◆ Work request: The reply is to contain the full listing, repeated exactly, with pictures left out.

Given data START

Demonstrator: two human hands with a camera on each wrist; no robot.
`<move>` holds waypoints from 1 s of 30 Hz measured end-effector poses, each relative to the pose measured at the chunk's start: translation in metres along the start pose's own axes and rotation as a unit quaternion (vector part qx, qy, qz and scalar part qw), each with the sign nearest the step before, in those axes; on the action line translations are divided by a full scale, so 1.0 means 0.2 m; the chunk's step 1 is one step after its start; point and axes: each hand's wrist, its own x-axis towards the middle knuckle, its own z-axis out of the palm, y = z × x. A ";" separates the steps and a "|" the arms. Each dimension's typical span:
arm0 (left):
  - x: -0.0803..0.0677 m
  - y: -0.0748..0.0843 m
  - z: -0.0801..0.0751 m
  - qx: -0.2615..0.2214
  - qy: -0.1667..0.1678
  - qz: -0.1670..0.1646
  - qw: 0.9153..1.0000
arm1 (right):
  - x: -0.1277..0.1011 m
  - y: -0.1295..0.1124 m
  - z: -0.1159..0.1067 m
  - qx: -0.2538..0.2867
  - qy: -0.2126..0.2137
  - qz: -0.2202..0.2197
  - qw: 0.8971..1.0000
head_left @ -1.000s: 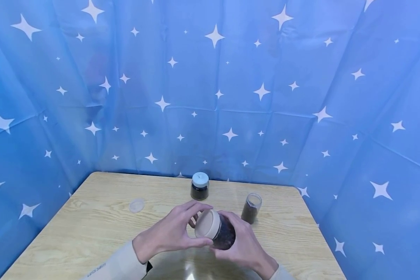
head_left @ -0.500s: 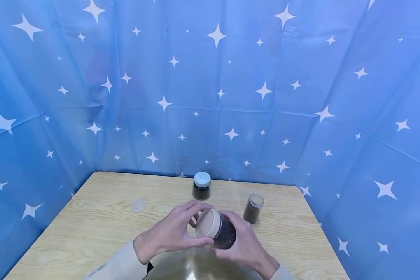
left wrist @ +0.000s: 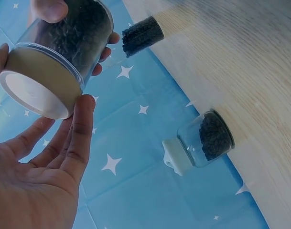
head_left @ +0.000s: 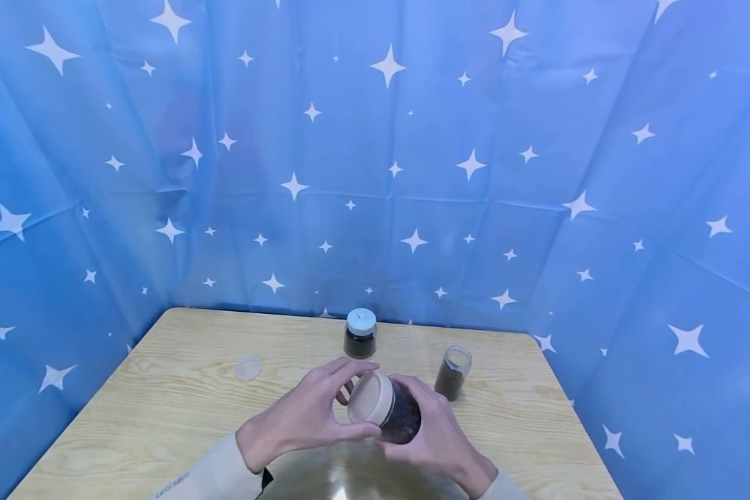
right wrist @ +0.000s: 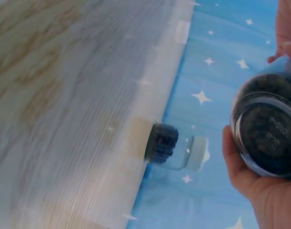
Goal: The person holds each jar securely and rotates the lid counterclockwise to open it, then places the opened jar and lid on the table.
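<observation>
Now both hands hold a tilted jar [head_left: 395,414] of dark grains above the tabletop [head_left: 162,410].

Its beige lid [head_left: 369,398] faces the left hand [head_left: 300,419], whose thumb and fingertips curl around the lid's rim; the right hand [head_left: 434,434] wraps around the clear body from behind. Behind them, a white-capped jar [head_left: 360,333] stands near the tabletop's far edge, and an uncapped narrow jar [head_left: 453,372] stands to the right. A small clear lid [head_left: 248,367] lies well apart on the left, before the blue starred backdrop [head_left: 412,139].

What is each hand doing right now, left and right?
Left hand: fingers curled round the beige lid, gripping it.
Right hand: holding the jar of dark contents.
</observation>
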 end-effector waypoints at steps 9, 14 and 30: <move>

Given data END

◆ Exercise result:
Demonstrator: two human hands with a camera on each wrist; no robot.
`<move>` holds waypoints from 1 s of 30 Hz measured end-effector poses, each relative to the pose measured at the chunk's start: translation in metres along the start pose's own axes and rotation as a unit quaternion (vector part qx, qy, qz and scalar part qw), each with the sign nearest the step before, in those axes; on the action line translations are divided by a full scale, so 1.0 means 0.2 m; the chunk's step 1 is one step after its start; point and axes: each hand's wrist, its own x-axis towards the middle knuckle, its own z-axis out of the palm, y = z × x. A ";" separates the steps and a "|" the arms. Each dimension's typical span:
arm0 (left):
  - x: -0.0803..0.0677 m
  - y: -0.0748..0.0843 m
  - z: -0.0801..0.0751 m
  - qx: -0.2615..0.2214
  - qy: -0.1667..0.1678
  - qz: -0.1670..0.1646
  - qw: 0.9153..1.0000
arm1 (right):
  - x: -0.1277..0.1011 m
  - y: -0.1295..0.1124 m
  - z: -0.1159..0.1067 m
  - qx: -0.2538..0.2867
  - qy: -0.2126..0.2137
  - qz: -0.2202..0.2197
  - qw: 0.8971..1.0000
head_left @ -1.000s: 
head_left @ -0.500s: 
left wrist @ +0.000s: 
head_left @ +0.000s: 
right wrist @ +0.000s: 
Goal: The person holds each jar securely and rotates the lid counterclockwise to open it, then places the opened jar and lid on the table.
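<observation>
Now both hands hold a tilted jar [head_left: 395,414] of dark grains above the tabletop [head_left: 162,410].

Its beige lid [head_left: 369,398] faces the left hand [head_left: 300,419], whose thumb and fingertips curl around the lid's rim; the right hand [head_left: 434,434] wraps around the clear body from behind. Behind them, a white-capped jar [head_left: 360,333] stands near the tabletop's far edge, and an uncapped narrow jar [head_left: 453,372] stands to the right. A small clear lid [head_left: 248,367] lies well apart on the left, before the blue starred backdrop [head_left: 412,139].

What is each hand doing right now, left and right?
Left hand: fingers curled round the beige lid, gripping it.
Right hand: holding the jar of dark contents.
</observation>
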 end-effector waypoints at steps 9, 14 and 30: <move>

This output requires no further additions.